Electronic mail has become a common
way for people to communicate with friends and family,
retailers and business associates. So it should come as
no surprise that nearly one of every three Americans has
interacted with a bank via e-mail at least once.
But in a sophisticated online world
where some major retailers can answer e-mails within seconds,
bank response times generally do not meet expectations.
Many banks typically take more than 24 hours to reply
to electronic customer messages, experts say, and few
are responding in less than 12 hours.
This is a weakness that must be repaired
if banks are to retain their credibility as online providers.
"It is difficult for those who use e-mail routinely
in their business and personal lives to accept the notion
that their financial service provider cannot accept an
e-mail," write Meridien Research analysts Richard
J. Bell and Tom Richards in a recent report. Customers
who can't get their problems solved in a timely manner
and to their satisfaction may look elsewhere.

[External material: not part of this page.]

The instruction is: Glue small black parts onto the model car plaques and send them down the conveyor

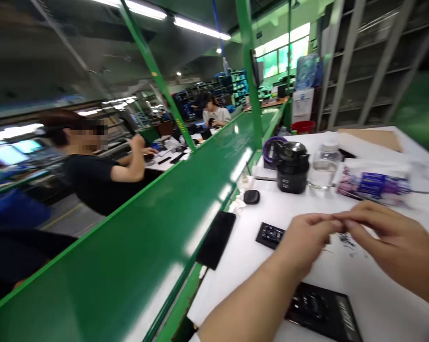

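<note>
My left hand [309,237] and my right hand [388,237] meet above the white tabletop [257,285], fingertips pinched together. Whatever lies between the fingertips is too small or hidden to make out. Below them, small dark bits [347,240] are scattered on the table. A black tray [270,235] with small dark parts sits just beyond my left hand, partly covered by it. Nearer to me, under my left forearm, lies a larger black tray [323,311] with dark parts and pale lettering on its edge.
A black phone-like slab [217,240] lies along the green conveyor belt [143,242]. Farther back stand a black container [292,168], a clear jar [323,166] and a purple packet [373,185]. A small black case [252,196] rests by the belt. Two people work across it.
</note>
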`<state>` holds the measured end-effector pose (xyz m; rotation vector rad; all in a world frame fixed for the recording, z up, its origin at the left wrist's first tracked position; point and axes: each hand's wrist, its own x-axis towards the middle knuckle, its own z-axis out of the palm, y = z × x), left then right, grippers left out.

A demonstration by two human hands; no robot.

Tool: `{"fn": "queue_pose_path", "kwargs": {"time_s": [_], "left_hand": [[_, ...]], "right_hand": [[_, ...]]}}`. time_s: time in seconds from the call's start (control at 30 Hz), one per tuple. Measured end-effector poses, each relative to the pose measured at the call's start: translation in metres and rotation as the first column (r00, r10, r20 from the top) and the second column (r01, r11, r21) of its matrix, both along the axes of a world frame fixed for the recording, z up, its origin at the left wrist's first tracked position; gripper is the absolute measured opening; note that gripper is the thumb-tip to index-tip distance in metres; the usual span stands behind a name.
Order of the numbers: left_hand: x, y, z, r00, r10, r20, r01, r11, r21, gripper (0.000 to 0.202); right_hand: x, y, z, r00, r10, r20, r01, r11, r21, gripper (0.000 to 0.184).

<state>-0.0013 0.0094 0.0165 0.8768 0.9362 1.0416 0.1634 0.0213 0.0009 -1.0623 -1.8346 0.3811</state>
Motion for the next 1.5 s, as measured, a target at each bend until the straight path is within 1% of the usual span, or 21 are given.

The urgency of this challenge grows
ever more pressing. U.S. banks will be besieged with 33
million e-mail messages annually by 2005, Meridien estimates,
more than double the current level of 14.3 million. Wells
Fargo & Co. alone handles more than 2,000 electronic
messages a day and expects that volume to reach 10,000
messages within five years, according to Meridien, which
is based in Newton, Mass. "Banks have started to
get religion on the importance of managing e-mail,"
says Ted Josephson, vice president of e-business at Bridgeport,
Conn.-based People's Bank, the operating subsidiary of
People's Mutual Holdings.
No wonder financial institutions are
casting about for ways to improve responsiveness. U.S.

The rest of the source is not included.